The peace of the meek man is not only sweet but safe and secure; as far as he acts under the law of meekness, it is above the reach of the assaults of those that wish ill to it. He that abides quietly   under "the shadow of the Almighty" shall surely be delivered "from the snare of the fowler." Psalm 124: 7, Proverbs 6:5. (a)The greatest provocations that men can give would not hurt us if we did not, by our inordinate and foolish concern, come too near them. We may therefore thank ourselves if we be damaged. He that has learned with meekness and quietness to forgive injuries and pass them by, has found the best and surest way of baffling and defeating them; nay, it is a kind of innocent revenge. It was an evidence that Saul was actuated by another spirit, in that, when children of Belial despised him and brought him no presents—hoping by that contempt to give a shock to his infant government —he "held his peace," and so neither his soul nor his crown received any disturbance.
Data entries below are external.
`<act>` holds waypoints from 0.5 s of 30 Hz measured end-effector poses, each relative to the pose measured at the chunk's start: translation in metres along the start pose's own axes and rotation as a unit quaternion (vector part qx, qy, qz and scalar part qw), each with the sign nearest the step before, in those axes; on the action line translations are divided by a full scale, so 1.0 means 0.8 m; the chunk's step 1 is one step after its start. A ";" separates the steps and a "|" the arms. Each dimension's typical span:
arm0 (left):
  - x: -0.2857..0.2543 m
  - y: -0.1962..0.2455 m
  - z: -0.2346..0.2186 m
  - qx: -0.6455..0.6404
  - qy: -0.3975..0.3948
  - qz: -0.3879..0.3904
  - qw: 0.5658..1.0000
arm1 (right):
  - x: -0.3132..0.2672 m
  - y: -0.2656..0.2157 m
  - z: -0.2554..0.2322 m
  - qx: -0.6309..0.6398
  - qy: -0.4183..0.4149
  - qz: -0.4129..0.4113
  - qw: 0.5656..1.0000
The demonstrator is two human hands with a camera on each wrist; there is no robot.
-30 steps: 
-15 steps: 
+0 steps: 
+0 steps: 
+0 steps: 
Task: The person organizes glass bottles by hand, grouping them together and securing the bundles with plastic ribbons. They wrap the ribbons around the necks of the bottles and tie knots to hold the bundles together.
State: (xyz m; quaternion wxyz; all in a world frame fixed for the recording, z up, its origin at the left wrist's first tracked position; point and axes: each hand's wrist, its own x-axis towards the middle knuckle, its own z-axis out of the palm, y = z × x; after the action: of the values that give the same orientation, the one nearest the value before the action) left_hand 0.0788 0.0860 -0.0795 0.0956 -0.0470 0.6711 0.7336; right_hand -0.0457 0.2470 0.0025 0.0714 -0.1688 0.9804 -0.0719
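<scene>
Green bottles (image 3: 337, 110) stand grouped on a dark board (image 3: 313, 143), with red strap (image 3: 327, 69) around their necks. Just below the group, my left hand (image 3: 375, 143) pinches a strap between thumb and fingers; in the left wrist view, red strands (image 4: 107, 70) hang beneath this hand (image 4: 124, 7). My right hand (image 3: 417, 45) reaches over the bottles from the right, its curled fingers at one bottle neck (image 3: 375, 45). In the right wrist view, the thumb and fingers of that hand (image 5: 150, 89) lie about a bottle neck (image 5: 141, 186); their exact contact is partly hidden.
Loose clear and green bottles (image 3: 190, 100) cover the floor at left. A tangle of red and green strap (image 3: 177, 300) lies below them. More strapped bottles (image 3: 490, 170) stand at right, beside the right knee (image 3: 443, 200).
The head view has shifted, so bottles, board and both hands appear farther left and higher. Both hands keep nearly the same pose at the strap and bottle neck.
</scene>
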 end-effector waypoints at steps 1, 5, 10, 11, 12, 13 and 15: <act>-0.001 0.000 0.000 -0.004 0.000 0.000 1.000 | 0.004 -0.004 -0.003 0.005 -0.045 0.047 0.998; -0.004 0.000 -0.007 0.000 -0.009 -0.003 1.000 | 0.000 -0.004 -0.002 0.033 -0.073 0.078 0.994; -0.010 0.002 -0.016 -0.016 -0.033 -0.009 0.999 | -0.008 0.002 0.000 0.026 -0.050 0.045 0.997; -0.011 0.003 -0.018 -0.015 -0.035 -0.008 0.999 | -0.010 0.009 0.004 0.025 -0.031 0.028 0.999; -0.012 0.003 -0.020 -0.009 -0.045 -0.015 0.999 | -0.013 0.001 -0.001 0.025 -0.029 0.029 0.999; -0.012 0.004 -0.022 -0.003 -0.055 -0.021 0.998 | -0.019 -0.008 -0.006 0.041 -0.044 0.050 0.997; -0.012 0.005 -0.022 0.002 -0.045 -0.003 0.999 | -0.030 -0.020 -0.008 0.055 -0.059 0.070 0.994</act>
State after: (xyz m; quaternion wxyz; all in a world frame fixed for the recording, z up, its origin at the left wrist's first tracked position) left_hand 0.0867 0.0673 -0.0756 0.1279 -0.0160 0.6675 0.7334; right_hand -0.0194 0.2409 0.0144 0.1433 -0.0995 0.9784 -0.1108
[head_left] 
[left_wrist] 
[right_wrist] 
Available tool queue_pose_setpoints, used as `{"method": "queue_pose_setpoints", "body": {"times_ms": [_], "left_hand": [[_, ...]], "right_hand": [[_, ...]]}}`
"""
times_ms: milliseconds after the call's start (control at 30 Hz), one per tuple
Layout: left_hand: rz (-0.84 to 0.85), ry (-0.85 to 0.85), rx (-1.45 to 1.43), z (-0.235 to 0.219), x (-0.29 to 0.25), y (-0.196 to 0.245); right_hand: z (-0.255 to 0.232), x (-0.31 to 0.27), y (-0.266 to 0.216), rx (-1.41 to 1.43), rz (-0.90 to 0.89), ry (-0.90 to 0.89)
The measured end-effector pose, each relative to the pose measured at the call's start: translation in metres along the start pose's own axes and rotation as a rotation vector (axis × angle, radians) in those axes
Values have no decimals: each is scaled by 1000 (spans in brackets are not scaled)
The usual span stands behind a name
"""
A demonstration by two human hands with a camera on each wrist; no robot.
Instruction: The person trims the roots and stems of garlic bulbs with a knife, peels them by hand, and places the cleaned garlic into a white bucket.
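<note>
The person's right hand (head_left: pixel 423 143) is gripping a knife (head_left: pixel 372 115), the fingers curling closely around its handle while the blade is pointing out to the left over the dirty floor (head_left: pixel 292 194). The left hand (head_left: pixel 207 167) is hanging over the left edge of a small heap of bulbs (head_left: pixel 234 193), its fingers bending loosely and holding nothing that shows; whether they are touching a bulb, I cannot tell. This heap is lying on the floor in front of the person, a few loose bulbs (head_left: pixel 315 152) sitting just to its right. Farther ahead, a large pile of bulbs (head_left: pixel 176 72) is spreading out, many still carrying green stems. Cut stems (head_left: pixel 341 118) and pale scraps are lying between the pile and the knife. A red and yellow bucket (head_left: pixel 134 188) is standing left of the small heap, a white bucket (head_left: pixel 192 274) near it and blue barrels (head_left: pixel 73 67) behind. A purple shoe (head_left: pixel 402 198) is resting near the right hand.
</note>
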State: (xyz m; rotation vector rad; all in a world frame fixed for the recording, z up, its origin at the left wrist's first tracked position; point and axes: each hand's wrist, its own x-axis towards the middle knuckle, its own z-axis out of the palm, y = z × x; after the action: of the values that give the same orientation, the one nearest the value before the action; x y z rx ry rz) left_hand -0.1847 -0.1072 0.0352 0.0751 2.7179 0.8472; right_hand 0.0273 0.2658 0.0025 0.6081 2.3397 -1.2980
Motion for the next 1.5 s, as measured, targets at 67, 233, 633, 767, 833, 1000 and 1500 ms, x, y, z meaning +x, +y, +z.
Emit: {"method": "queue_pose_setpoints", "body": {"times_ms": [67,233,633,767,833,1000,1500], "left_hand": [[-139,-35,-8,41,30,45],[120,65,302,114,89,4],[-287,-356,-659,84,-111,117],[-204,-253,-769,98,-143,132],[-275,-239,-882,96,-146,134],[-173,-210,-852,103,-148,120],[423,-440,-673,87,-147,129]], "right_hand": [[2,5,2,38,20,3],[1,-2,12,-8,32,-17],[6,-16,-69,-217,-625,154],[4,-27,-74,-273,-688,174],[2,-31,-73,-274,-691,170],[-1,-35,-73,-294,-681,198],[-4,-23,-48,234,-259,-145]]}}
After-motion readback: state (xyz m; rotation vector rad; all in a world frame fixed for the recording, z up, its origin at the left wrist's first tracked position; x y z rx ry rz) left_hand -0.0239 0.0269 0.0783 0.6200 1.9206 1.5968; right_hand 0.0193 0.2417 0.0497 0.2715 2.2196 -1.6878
Shimei, when he cursed David, intended thereby to pour vinegar into his wounds, and to add affliction to the afflicted; but David, by his meekness, preserved his peace, and Shimei's design was frustrated. "So let him curse;" alas, poor creature, he hurts himself more than David, who, while he keeps his heart from being tinder to those sparks, is no more prejudiced by them than the moon is by the foolish cur that barks at it. The meek man's prayer is that of David, "Lead me to the rock that is higher than I," Psalm 61:2; and there I can, as Mr. Norris expresses it, —smile to see The shafts of fortune all drop short of me. The meek man is like a ship that rides at anchor—is moved, but not removed: the storm moves it—the meek man is not a stock or stone under provocation—but does not remove it from its port. It is a grace that, in reference to the temptations of affront and injur —as faith in reference to temptation in general—quenches the fiery darts of the wicked: it is an armor of proof against the spiteful and envenomed arrows of provocation, and is an impregnable wall, to secure the peace of the soul, where no thief can break through to steal; while the angry man lays all his comforts at the mercy of every wasp that will strike at him. So that, upon the whole, it appears that the ornament of a meek and quiet spirit is as easy as it is comely.